The parallel corpus of
“The Tale of Igor’s Campaign” translations *


0. General notes

Creating parallel corpora is one of the most promising branches of corpus linguistics. A certain amount of parallel corpora can be accessed freely in the Internet today. These are mainly two-language corpora containing texts of classical literary works and their translations to some language1. Multi-language parallel corpora are much fewer in the Internet, though the necessity of creating them is constantly discussed.2

We will speak on the multi-language corpus of translations of The Lay of Igor’s Warfare, available on the web at The parallel corpus of The Lay of Igor’s Warfare has been active since February, 2007. Considerable changes in its content and functionality were made after September 2007, when a scientific team was established to support the project, consisting of B.V.Orekhov, E.A.Slobodyan and M.S.Rybin. There are 206 aligned texts in the corpus, a possibility of extended presentation of texts (in the form of draggable lines fit into the screen or text blocks) and search. The search functionality for Russian texts was developed in cooperation with Andrey Alexandrovich Belov.

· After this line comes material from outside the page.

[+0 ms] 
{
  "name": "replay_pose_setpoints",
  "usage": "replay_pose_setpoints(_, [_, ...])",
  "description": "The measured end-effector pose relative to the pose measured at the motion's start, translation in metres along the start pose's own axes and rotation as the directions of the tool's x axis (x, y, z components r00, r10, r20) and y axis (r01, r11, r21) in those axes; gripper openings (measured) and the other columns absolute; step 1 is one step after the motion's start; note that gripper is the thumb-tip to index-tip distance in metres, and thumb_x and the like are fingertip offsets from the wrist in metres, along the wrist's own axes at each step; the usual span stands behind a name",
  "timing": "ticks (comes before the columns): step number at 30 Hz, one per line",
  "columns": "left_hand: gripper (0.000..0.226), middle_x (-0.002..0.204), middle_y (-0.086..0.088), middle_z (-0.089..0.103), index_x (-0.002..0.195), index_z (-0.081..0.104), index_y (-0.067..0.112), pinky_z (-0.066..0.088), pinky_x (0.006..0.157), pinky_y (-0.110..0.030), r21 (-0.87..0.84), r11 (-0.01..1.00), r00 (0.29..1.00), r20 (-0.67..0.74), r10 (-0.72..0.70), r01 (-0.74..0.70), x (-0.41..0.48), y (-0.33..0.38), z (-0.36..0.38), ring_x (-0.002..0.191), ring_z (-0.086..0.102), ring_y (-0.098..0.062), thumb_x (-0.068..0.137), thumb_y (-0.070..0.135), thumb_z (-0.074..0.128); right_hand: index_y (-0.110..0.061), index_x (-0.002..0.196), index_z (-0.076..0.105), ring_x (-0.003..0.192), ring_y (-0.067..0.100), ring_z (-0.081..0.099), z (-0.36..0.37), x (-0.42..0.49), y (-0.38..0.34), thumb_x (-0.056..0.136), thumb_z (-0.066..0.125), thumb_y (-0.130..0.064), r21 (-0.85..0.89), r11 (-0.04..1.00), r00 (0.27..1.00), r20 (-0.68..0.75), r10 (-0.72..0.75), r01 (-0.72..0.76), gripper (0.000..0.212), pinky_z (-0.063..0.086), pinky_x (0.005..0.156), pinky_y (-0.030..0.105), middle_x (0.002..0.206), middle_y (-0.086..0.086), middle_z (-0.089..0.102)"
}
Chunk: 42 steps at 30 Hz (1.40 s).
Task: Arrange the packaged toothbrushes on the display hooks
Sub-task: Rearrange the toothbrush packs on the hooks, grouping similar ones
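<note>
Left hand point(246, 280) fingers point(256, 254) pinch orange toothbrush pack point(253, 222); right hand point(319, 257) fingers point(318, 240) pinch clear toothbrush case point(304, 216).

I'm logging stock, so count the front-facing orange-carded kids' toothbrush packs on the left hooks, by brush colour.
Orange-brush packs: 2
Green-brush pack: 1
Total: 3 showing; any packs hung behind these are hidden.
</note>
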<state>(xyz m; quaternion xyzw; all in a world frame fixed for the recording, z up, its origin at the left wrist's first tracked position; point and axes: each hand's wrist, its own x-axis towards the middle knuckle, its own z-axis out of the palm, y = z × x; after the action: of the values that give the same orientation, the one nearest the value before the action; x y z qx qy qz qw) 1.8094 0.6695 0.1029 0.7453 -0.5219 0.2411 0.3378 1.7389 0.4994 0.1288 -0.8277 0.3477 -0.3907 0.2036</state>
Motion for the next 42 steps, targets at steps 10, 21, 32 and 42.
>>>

Why was exactly The Lay of Igor’s Warfare selected for such a corpus? The Lay of Igor’s Warfare is a comparatively small text, but a first line one, a literary masterpiece created in Russia before the Mongol yoke, which gave rise to a great amount of works, including research and commentary and literary responses. Translations hold a special place among these works. At the moment, the corpus contains more than 90 translations into modern Russian language, and there are at least thirty texts that have not been digitized and not included into the corpus yet. Besides, there are about two hundred translations into other languages (and the translators include such key figures for this tradition as V.Nabokov, R.M.Rilke, Y.Tuvima, F.Supo, V.Ganki, I.Franko, Y.Kupala). One can only agree that these are impressive figures covering a number of philological, publishing and reader-related problems, and it’s the task of the corpus to solve them.

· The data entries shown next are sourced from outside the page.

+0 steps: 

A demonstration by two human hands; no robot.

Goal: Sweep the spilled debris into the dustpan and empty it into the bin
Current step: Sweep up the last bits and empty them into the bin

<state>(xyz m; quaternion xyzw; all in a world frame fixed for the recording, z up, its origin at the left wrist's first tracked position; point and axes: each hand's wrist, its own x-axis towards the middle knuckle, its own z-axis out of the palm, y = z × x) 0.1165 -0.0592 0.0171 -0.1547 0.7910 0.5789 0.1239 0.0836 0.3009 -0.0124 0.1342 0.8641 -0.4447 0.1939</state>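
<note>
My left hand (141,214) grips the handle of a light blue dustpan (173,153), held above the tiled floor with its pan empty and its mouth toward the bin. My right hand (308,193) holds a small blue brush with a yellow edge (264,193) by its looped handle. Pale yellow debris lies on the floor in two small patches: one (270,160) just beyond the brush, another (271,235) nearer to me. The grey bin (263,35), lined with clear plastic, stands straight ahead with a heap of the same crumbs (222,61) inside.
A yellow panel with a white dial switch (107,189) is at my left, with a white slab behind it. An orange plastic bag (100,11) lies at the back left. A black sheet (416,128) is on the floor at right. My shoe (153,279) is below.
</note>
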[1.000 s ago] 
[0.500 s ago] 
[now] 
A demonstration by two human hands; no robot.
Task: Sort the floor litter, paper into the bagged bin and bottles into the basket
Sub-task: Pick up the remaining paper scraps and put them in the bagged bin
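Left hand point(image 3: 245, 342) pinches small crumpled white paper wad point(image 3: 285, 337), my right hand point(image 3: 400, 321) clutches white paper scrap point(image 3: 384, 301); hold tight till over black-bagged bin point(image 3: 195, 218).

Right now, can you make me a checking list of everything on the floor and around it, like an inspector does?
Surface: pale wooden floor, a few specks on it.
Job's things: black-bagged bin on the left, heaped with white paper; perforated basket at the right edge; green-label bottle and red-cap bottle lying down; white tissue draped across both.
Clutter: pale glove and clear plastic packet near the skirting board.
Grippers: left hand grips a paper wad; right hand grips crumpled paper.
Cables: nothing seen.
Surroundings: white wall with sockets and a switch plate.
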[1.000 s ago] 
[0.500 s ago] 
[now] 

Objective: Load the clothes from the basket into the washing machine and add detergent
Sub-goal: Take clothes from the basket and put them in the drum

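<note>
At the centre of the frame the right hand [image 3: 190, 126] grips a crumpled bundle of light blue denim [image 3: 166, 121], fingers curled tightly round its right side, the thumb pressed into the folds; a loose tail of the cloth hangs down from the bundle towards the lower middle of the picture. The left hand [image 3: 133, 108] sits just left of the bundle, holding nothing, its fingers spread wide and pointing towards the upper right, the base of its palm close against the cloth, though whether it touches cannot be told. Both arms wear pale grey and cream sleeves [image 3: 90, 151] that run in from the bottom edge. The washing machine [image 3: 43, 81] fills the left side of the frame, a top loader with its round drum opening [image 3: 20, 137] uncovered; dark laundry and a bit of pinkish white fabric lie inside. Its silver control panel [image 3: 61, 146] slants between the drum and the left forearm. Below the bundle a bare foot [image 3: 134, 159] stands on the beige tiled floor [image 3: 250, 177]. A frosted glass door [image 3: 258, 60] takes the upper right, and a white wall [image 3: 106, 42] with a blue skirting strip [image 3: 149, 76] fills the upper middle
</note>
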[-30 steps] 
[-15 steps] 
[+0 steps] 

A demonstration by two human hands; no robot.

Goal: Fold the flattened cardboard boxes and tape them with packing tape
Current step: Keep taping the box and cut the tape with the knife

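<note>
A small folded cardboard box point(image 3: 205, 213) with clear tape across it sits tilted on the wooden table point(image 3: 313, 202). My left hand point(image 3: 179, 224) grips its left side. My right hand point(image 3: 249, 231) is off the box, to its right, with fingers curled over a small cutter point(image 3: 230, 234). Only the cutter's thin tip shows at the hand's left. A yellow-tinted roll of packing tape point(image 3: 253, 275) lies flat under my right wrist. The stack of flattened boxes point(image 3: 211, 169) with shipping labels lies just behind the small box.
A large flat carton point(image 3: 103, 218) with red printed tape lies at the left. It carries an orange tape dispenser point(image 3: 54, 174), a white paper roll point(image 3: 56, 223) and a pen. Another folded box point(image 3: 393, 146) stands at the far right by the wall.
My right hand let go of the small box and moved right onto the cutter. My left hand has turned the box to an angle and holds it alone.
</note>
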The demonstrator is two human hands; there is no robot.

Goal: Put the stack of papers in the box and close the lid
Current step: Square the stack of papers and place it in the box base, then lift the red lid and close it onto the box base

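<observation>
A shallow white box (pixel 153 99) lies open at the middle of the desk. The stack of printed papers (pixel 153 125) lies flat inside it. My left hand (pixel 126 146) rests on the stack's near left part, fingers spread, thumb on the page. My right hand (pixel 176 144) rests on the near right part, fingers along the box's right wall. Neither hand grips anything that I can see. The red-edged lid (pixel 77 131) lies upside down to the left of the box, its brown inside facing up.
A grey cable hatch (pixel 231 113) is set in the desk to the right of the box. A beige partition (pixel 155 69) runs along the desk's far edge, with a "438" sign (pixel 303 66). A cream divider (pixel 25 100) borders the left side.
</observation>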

The task of gathering translations at one place has been of high priority until present, despite the fact that it’s been a long time since there were attempts to do that. The matter is that the book format gives very limited opportunities to solve this problem. Generally, parallel representation of a text and its translation is a fully customary editional practice that was also implemented as part of publications of The Lay a number of times. It’s most convenient for the readers to have the necessary texts before their eyes but it’s impossible to determine beforehand what texts and in what order they will need and what texts will turn out to be unnecessary; while the static character of a paper edition predetermines that this choice must be made once and for all. The second problem in this respect is the location of texts. The book format gives an opportunity to present to the reader for simultaneous study two or four texts at the most, that must be located on the left and on the right on a side opening or squeezed into two or three columns on one page – the page width cannot allow anything more. It’s very inconvenient even to correlate one text and one translation on a side opening, as this would require the reader’s constant effort to find similarities.

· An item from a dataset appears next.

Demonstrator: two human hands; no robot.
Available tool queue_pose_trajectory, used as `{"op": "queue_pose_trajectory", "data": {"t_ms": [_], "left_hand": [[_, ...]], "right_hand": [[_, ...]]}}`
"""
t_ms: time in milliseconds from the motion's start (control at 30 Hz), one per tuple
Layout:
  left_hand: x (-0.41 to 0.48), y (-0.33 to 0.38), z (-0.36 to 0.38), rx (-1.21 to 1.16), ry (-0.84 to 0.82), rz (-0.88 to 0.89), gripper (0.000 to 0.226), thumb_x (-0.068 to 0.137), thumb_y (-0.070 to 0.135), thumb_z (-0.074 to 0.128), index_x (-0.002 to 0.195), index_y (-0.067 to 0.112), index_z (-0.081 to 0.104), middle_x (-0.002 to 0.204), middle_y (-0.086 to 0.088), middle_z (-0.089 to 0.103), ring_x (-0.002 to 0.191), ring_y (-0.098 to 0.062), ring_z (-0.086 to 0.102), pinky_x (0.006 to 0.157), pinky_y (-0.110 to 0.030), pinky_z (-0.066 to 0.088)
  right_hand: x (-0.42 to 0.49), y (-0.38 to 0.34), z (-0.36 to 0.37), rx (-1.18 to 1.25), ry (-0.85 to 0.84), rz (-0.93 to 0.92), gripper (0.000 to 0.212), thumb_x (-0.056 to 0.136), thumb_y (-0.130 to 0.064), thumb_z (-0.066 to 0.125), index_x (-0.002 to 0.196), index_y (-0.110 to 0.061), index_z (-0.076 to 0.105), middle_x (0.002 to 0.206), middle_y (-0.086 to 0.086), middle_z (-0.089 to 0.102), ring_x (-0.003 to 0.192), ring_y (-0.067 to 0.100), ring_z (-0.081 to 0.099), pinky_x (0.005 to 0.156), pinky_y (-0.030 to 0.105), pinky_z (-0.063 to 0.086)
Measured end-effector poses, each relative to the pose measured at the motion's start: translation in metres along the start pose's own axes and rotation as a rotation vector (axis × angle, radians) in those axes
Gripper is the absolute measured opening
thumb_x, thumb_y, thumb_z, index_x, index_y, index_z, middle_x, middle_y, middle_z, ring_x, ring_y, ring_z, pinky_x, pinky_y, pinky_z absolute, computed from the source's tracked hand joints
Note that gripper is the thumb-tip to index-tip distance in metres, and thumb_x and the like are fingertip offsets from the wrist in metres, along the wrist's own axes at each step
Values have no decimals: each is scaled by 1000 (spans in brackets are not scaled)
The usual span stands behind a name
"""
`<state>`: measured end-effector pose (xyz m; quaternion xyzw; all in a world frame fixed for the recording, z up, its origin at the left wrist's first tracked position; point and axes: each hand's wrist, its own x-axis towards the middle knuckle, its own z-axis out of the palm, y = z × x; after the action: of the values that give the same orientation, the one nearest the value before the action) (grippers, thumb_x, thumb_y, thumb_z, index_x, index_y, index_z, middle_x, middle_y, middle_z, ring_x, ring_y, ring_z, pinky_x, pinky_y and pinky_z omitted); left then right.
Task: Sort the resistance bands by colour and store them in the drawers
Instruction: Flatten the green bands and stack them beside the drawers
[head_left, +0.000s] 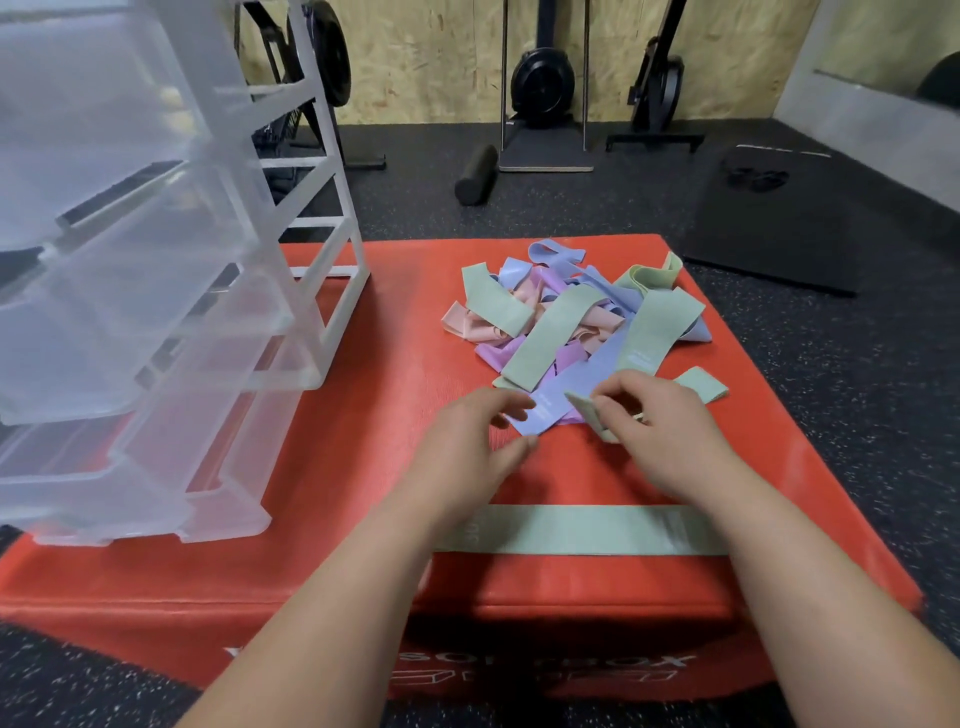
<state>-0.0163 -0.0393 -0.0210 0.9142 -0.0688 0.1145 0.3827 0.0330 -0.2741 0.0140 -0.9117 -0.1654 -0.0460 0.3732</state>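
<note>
Head view. Sorting stage: a green band is pinched between thumb and fingers of the right hand at the near edge of the pile on the box. The left hand is held alongside, its fingers loosely curled and parted, holding nothing. The next move is probably to place it on the laid band. The drawers are open.

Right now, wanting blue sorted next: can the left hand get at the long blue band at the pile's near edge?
Probably yes: the left hand is open beside the near end of the blue band, which lies uncovered on the red box.
</note>
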Motion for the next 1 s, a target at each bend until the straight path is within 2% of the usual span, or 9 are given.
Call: {"op": "queue_pose_trajectory", "data": {"t_ms": [33, 133, 233, 367, 500, 600, 700, 867, 1000], "left_hand": [[1, 9, 0, -113, 7, -1, 39, 93, 34, 78, 130, 36, 66, 120, 23, 70, 107, -1, 64, 90, -23, 51], [4, 34, 2, -313, -13, -7, 37, 98, 32, 75, 134, 37, 65, 127, 25, 68, 113, -3, 64, 90, -22, 53], [5, 43, 8, -380, -12, -44, 18, 98, 24, 74, 116, 26, 74, 110, 15, 76, 101, -4, 70, 86, -27, 55], [3, 45, 14, -408, 31, -124, 7, 93, 20, 80, 98, 20, 75, 87, 4, 77, 83, -9, 71, 77, -28, 53], [1, 49, 15, -422, -6, -122, 17, 91, 22, 83, 102, 27, 71, 82, 6, 78, 82, -20, 73, 84, -47, 57], [-2, 54, 14, -444, -1, -98, 16, 91, 22, 82, 102, 24, 71, 85, 5, 79, 85, -21, 75, 87, -52, 57], [-7, 57, 11, -426, -22, -56, 18, 90, 21, 83, 105, 22, 72, 91, 4, 80, 90, -15, 74, 88, -47, 58], [-9, 52, 3, -334, -52, -11, 14, 88, 29, 83, 95, 26, 72, 92, 8, 78, 92, -14, 72, 92, -48, 54], [-16, 42, -6, -52, -16, 40, 16, 90, 34, 80, 88, 25, 67, 86, 11, 70, 78, -10, 61, 75, -39, 52]], "right_hand": [[-2, -6, -7, 131, -5, -11, 13, 100, -23, 65, 91, -30, 71, 83, -15, 72, 77, 1, 64, 74, 19, 50], [-14, -20, -16, 469, -28, 33, 14, 103, -15, 62, 98, -20, 74, 87, 2, 74, 79, 11, 67, 74, 31, 60], [-25, -23, -17, 576, -16, 107, 14, 104, -14, 62, 104, -17, 75, 88, 3, 77, 81, 11, 70, 73, 34, 62], [-33, -22, -17, 557, -7, 138, 13, 103, -15, 64, 106, -20, 75, 88, 1, 79, 80, 13, 73, 73, 38, 61], [-37, -17, -18, 288, -17, 8, 11, 92, -22, 78, 100, -29, 77, 85, -9, 76, 75, 18, 66, 73, 36, 55], [-38, -16, -20, 231, 36, 0, 9, 89, -21, 80, 90, -30, 77, 80, -11, 74, 70, 12, 63, 70, 32, 51], [-39, -25, -25, 361, 79, -2, 12, 90, -15, 79, 91, -27, 77, 82, -10, 76, 72, 8, 66, 71, 28, 51], [-40, -52, -39, 622, 179, -86, 15, 92, -2, 75, 98, -15, 77, 91, -1, 79, 82, 10, 72, 76, 24, 58], [-42, -53, -52, 762, 353, -44, 15, 93, -7, 77, 99, -21, 76, 91, -3, 79, 83, 11, 73, 81, 29, 62]]}}
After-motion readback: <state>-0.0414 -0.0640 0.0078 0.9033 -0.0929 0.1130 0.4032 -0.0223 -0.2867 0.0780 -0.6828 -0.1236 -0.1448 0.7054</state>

In the parallel corpus of The Lay of Igor’s Warfare translations, the texts are located not in the customary columns but in lines. Thus, the appropriate text fragments can be seen one under another, which gives the user full and exact information on the similarities and differences of variants, translation liberties and variety of interpretations. In most cases, this leads to the use of horizontal scroll along the screen, but we have to sacrifice the traditional principles of HTML makeup in favor of demonstrativeness. In case such a form is inconvenient for the user, there is another way of representing texts when the compared text fragments are fit into the screen. Inter alia, those text lines can be dragged up and down with the mouse. Finally, texts may be located on the screen in the form of movable blocks.

Once you can now show any number of texts on the screen, the user can select them themselves. You can check the required translations in a special form and thereby form a sort of a sub-corpus. In case the user presses ENTER without selecting any translation, all the texts available in the database will be shown on the screen. When working with blocks, you can only use 6 translations at a time.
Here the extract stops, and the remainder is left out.